---------- Given records ----------

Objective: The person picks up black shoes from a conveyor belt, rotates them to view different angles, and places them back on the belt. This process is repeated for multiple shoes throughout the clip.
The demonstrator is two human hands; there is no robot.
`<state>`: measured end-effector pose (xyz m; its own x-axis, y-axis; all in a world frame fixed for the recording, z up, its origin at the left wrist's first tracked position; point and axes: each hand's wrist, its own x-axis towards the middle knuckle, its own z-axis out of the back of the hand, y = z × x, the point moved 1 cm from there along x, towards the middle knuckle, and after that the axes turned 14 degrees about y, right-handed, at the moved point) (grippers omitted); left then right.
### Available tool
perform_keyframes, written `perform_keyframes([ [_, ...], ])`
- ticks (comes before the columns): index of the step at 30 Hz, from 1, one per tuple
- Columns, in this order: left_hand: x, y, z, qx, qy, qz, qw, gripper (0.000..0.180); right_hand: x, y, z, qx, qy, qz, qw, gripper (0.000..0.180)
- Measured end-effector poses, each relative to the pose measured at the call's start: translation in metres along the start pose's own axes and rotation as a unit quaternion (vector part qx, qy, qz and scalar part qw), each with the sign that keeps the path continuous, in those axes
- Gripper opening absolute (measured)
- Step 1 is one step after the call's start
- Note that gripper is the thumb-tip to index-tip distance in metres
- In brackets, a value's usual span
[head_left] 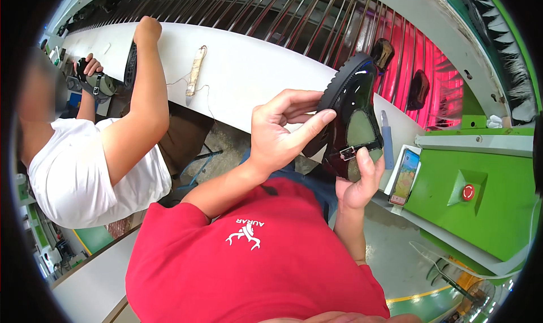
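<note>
A glossy black buckled shoe [357,99] with a thick ridged sole is held up in front of me, toe pointing away, tilted onto its side. My left hand [283,128] pinches the sole's edge between thumb and fingers. My right hand [362,181] closes round the heel end, its thumb and a finger beside the strap and metal buckle. A pale lining shows through the shoe's opening. Just right of the shoe, a blue-handled knife-like tool [387,139] lies on the white ledge.
Metal rollers [271,12] run beyond the white ledge [237,68], with black shoes [418,90] under red light. A wound thread bundle [196,71] lies on the ledge. At right are a phone [405,176] and a green panel with a red button [468,192]. A co-worker [96,170] handles shoes at left.
</note>
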<state>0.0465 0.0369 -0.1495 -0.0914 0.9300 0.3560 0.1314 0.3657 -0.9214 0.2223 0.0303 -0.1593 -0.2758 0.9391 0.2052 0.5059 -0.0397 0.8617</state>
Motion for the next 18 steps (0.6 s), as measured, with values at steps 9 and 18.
perform_keyframes([
  [9,-0.011,0.003,0.001,-0.02,-0.035,0.026,0.999,0.022,-0.001,-0.004,-0.001,-0.027,0.005,-0.005,1.0,0.078],
  [18,-0.022,0.021,0.022,-0.089,-0.019,0.036,0.995,0.034,-0.009,-0.008,-0.014,-0.4,0.042,0.1,0.91,0.074],
])
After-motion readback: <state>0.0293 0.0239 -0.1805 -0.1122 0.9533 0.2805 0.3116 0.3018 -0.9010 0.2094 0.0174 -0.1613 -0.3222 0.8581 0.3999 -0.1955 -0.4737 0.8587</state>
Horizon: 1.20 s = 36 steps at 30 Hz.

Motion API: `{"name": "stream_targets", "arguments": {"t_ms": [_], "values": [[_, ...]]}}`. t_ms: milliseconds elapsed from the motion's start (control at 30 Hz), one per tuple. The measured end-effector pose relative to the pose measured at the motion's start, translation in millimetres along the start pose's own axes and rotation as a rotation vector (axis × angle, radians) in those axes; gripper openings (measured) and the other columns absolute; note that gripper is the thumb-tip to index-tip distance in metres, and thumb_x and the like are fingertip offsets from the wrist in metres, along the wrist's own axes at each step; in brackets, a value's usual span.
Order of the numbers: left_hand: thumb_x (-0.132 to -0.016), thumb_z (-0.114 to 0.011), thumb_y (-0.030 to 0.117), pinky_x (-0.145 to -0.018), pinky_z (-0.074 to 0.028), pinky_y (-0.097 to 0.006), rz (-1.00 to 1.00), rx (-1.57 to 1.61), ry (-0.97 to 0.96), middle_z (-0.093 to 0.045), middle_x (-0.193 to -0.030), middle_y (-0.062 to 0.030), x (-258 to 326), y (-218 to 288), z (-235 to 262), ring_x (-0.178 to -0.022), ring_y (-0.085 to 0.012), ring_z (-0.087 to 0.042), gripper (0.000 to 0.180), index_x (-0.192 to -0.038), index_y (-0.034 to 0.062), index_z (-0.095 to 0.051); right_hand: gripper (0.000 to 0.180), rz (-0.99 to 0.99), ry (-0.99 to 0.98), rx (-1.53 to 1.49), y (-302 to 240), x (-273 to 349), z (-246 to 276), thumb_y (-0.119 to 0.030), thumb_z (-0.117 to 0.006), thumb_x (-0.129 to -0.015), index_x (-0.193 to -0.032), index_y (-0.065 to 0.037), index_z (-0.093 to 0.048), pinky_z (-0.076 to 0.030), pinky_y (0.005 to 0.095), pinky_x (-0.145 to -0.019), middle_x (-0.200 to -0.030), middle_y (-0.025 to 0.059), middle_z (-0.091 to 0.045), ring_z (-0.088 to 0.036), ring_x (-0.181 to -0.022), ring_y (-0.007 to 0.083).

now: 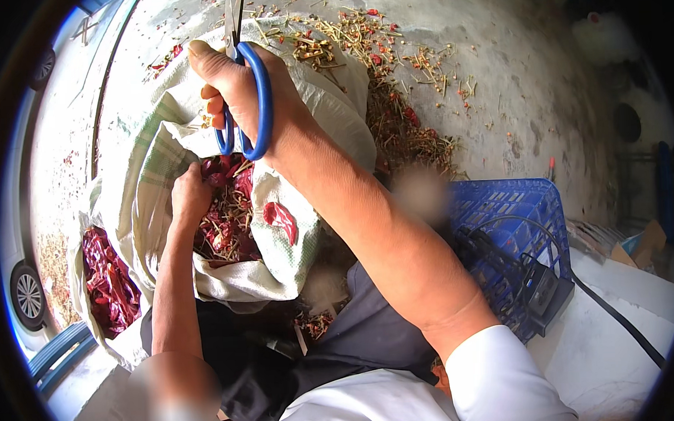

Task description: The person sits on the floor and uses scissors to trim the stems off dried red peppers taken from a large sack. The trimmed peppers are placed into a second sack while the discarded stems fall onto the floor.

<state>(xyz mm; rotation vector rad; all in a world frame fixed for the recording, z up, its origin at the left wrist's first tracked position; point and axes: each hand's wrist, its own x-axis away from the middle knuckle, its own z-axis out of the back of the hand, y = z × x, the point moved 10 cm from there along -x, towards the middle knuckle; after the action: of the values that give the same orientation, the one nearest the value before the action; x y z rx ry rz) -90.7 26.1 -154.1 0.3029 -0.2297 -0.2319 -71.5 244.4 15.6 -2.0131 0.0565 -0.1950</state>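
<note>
My right hand (236, 88) is raised over the open sack, closed around a pair of scissors (263, 102) with blue handles. Their metal blades point toward the far side and run out of the top of the picture. Lower down, my left hand (191, 193) reaches into the mouth of the white woven sack (243, 284), against its inner left side. Its fingers are mostly hidden among dried red chillies (226, 222) and cut stems, so what they hold does not show. One red chilli (280, 222) lies on the sack's folded rim.
Another sack opening at the left is full of dark red chillies (109, 285). Stems and chilli bits (404, 126) litter the concrete floor beyond. At my right stands a blue plastic crate (507, 197) with a black device (544, 292) and cables. A car wheel (28, 295) shows far left.
</note>
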Motion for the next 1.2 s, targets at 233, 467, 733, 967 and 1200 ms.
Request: {"name": "stream_targets", "arguments": {"t_ms": [233,467,733,967,1200], "values": [[-0.087,-0.069,0.008,-0.076,-0.049,-0.036,-0.056,0.176,0.096,-0.066,-0.09,-0.0145,35.4,35.9,88.2,-0.084,-0.0245,-0.065,0.012,-0.097,0.002,-0.07,0.046,-0.023,-0.021,0.066,5.2,0.7,-0.2,-0.046,-0.074,-0.087,-0.085,-0.003,-0.06,-0.046,0.0248,-0.052,-0.069,0.0038,-0.058,-0.055,-0.06,0.0096],[-0.093,-0.061,0.001,-0.08,-0.049,-0.024,0.14,1.03,0.019,-0.065,-0.108,0.0006,55.4,-8.3,91.9,-0.094,-0.0089,-0.058,0.033,-0.126,0.0063,-0.061,0.05,0.041,-0.156,0.66,11.7,13.9,-30.1,-0.048,-0.073,-0.084,-0.089,0.0,-0.063,-0.055,0.0382,-0.077,-0.078,0.0178,-0.068,-0.069,-0.076,0.0301],[-0.1,-0.057,0.014,-0.068,-0.037,-0.021,0.172,1.081,0.094,-0.058,-0.092,0.0037,50.7,-15.4,116.2,-0.073,-0.0049,-0.046,0.016,-0.112,0.0052,-0.064,0.049,0.147,-0.374,0.894,37.2,24.3,-53.2,-0.048,-0.075,-0.085,-0.089,-0.002,-0.059,-0.051,0.0414,-0.067,-0.075,0.0186,-0.063,-0.065,-0.07,0.0341],[-0.101,-0.055,0.014,-0.068,-0.041,-0.025,0.253,1.381,0.181,-0.057,-0.084,0.0018,57.9,-35.3,133.5,-0.068,-0.0073,-0.046,0.017,-0.112,0.0039,-0.064,0.054,0.0,-0.569,1.069,61.7,38.4,-62.1,-0.053,-0.074,-0.082,-0.091,0.0,-0.062,-0.052,0.0461,-0.077,-0.085,0.0246,-0.067,-0.067,-0.084,0.0401],[-0.1,-0.055,0.013,-0.065,-0.042,-0.028,0.275,1.863,0.073,-0.052,-0.08,-0.0021,59.3,-29.4,127.7,-0.067,-0.0106,-0.043,0.015,-0.111,0.0033,-0.058,0.051,0.246,-0.523,1.125,51.5,38.9,-59.3,-0.046,-0.076,-0.083,-0.088,0.001,-0.056,-0.05,0.0496,-0.068,-0.073,0.0255,-0.061,-0.064,-0.076,0.0448]]}}
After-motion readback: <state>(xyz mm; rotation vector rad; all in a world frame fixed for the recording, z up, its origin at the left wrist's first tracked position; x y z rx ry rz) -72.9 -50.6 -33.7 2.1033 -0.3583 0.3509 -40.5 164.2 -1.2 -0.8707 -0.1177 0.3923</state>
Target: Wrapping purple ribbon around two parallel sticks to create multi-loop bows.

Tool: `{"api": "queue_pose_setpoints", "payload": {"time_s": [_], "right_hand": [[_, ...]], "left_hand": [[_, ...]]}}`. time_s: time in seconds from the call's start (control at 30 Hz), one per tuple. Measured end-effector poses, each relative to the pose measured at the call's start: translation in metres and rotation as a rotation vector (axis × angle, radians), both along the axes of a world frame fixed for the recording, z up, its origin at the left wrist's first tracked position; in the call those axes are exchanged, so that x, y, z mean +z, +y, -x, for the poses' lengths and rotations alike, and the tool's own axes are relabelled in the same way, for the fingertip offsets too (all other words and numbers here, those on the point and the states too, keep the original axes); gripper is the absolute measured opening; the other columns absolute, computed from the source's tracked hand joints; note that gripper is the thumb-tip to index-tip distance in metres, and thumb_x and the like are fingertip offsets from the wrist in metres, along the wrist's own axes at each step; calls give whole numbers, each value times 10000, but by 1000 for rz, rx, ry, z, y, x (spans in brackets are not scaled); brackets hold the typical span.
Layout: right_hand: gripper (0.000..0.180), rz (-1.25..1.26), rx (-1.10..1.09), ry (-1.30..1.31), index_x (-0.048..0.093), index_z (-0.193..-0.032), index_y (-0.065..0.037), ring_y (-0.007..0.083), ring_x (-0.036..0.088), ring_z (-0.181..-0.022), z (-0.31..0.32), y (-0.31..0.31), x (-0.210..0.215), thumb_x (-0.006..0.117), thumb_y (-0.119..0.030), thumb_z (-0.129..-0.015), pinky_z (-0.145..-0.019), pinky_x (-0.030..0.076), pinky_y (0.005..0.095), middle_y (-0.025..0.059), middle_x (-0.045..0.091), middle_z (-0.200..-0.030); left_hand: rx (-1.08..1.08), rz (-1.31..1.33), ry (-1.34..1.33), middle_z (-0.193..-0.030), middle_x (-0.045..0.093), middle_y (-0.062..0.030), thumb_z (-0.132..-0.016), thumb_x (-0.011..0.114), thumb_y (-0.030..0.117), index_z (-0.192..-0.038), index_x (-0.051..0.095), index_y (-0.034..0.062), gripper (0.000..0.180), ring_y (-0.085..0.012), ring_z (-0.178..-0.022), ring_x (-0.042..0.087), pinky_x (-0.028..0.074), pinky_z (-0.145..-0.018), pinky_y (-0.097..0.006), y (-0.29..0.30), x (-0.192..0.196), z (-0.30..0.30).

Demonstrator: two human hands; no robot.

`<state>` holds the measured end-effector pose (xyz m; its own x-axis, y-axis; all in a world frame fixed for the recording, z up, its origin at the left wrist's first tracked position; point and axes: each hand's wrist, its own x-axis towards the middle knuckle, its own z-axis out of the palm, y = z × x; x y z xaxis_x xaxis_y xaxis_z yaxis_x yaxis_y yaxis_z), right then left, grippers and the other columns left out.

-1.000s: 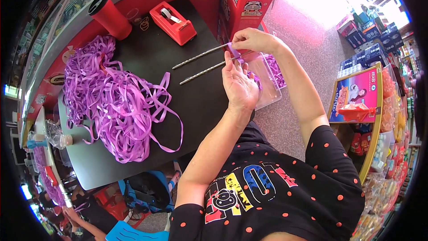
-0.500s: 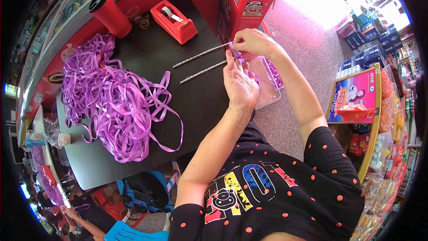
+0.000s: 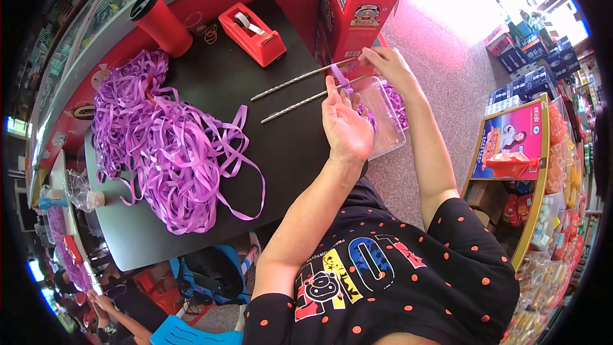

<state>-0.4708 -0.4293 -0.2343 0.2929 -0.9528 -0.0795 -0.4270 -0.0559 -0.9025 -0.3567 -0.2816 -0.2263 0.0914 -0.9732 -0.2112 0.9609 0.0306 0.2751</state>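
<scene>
Two twisted metal rods like long drill bits, an upper rod [image 3: 287,83] and a lower rod [image 3: 290,108], lie nearly parallel above the dark table. A strip of purple ribbon [image 3: 339,75] spans them near their right ends. My left hand [image 3: 348,124] is palm up beside the lower rod, its thumb raised and apart from the foreshortened fingers. My right hand [image 3: 391,69] is open at the upper rod's right end, fingers stretched toward it. Behind my left hand, a clear plastic box [image 3: 387,129] contains small purple ribbon pieces [image 3: 394,103].
Loose purple ribbon [image 3: 182,172] heaps over the table [image 3: 281,153]'s left half. Along the back stand a red tumbler [image 3: 163,25], a red tape dispenser [image 3: 252,33] and a red carton [image 3: 365,9]. A co-worker's hands [image 3: 97,301] show lower left; display shelves [image 3: 511,153] stand right.
My right hand has moved right, away from the ribbon strip between the rods, and its fingers have come apart. My left hand keeps nearly the same place by the lower rod.
</scene>
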Motion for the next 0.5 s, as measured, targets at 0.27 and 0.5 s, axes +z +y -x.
{"api": "queue_pose_setpoints", "payload": {"time_s": [0.27, 0.5], "right_hand": [[309, -813, 361, -831, 585, -1158, -17, 136, 612, -854, -29, 11, -57, 627, -151, -882, -743, 522, 273, 62, 635, -1024], [307, -906, 585, -1086, 581, -1151, 2, 140, 620, -898, -44, 1, -90, 620, -140, -882, -748, 529, 252, 75, 634, -1038]], "left_hand": [[6, -20, 38, -1563, 66, -49, -901, 393, 467, -1497, 143, 291, 670, -247, -1390, 123, -27, -1129, -418, 4, 4, -3], [-10, -50, 35, -1552, 102, -56, -906, 398, 440, -1478, 219, 332, 609, -228, -1319, 219, 55, -1112, -405, 4, 11, -5]]}}
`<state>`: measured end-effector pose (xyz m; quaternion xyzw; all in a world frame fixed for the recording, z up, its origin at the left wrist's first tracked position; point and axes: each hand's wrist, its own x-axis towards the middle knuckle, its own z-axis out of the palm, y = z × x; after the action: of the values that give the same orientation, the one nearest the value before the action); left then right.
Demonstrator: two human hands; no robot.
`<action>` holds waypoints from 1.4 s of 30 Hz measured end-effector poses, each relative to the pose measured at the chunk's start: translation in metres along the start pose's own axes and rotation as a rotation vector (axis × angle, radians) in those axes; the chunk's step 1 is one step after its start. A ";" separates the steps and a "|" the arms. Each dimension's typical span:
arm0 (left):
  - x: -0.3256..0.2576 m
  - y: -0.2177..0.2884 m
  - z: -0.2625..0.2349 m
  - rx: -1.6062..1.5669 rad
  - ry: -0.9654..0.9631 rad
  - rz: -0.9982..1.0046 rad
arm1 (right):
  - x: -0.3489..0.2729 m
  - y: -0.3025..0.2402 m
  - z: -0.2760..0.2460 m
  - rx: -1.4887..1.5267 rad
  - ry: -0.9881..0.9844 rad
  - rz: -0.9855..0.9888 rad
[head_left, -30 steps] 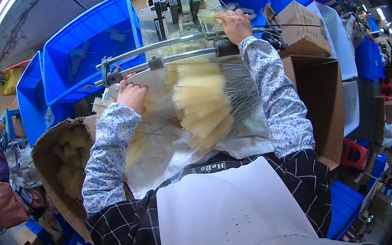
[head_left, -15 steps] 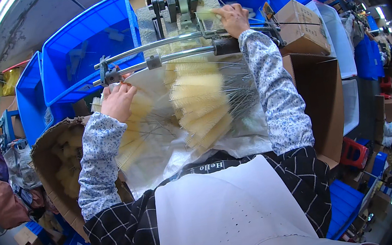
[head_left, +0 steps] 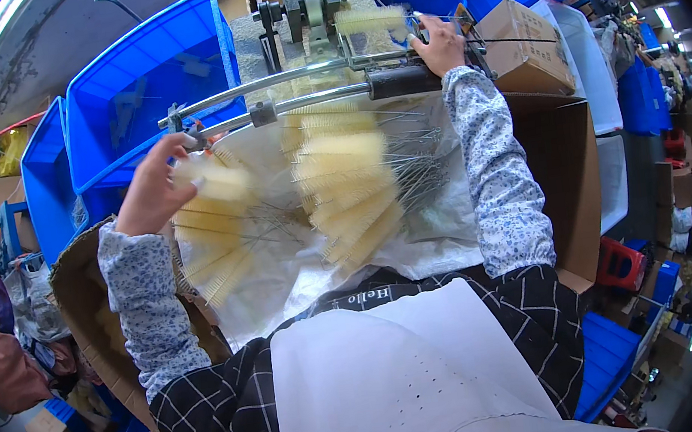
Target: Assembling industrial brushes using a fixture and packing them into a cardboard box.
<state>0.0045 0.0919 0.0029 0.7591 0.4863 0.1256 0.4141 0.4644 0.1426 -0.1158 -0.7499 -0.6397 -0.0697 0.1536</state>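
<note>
Left hand (head_left: 154,188): raised from the sheet since a second ago, fingers closed on a cream bottle brush (head_left: 208,184) and lifted clear of the pile; judged a fresh piece on its way to the machine.
Brush pile (head_left: 343,195): cream bristle heads on wire stems, fanned on a white plastic sheet (head_left: 285,284) across the lap, between both forearms.
Twin metal rails (head_left: 262,97): cross just above the pile, between the lifted brush and the machine.
Machine (head_left: 312,13): grey, upright, behind the rails.
Right hand (head_left: 437,41): unchanged, curled on the black handle (head_left: 403,81) beside a mounted brush (head_left: 369,19).
Surroundings: blue bins (head_left: 139,77) left, cardboard boxes (head_left: 560,164) right, crowding both elbows.
</note>
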 end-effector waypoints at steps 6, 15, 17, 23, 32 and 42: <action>-0.014 0.004 -0.028 -0.227 0.244 0.046 | 0.003 -0.031 0.008 0.219 0.077 -0.063; -0.016 0.028 -0.055 -0.287 0.502 0.361 | 0.002 -0.112 0.018 0.185 0.043 -0.084; -0.010 0.032 -0.051 -0.282 0.531 0.358 | 0.001 -0.133 0.014 0.173 0.029 -0.095; -0.006 0.034 -0.051 -0.293 0.554 0.371 | 0.000 -0.114 0.013 0.142 0.035 -0.097; -0.030 0.012 -0.060 -0.362 0.632 0.413 | 0.005 -0.021 0.006 0.145 0.035 -0.056; 0.014 0.040 -0.034 -0.542 0.352 0.494 | 0.042 0.017 -0.012 -0.152 0.119 -0.144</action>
<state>0.0172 0.1132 0.0513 0.6834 0.3019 0.4728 0.4672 0.4898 0.1754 -0.0940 -0.7061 -0.6744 -0.1731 0.1289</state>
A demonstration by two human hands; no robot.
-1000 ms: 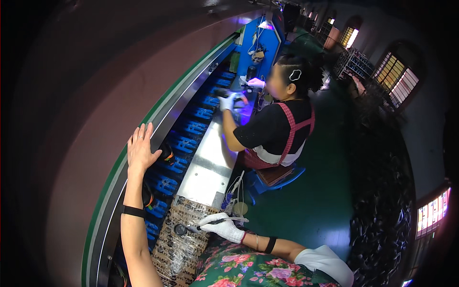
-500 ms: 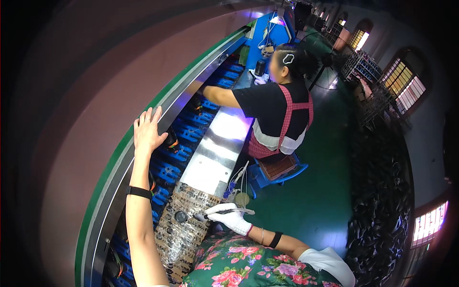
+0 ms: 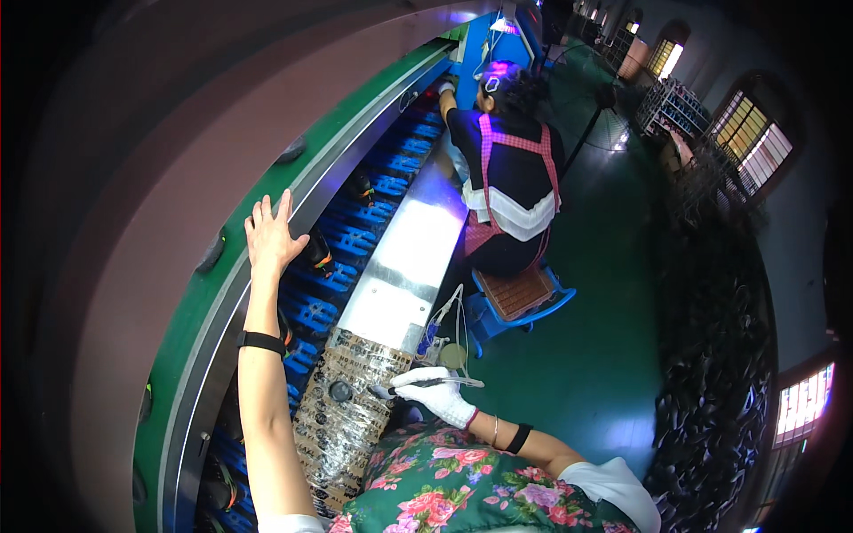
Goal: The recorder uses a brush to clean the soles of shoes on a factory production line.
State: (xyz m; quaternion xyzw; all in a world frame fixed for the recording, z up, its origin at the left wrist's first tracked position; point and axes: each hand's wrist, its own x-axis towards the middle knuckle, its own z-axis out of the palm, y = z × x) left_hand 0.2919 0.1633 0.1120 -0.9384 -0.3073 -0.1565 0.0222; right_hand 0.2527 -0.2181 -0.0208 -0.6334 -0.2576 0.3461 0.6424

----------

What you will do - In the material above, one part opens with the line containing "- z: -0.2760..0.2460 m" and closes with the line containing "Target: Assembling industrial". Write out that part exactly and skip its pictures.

Finished exercise -
  - z: -0.2760..0.2460 m
  - rx: -1.4887..1.5267 rad
  - ry: -0.9881..0.9844 rad
  - rz: -0.9855..0.9888 rad
[head_left, -30 steps] 
[head_left, -15 steps] 
[head_left, +0 steps] 
Target: Assembling industrial brushes using a fixture and packing them into a cardboard box.

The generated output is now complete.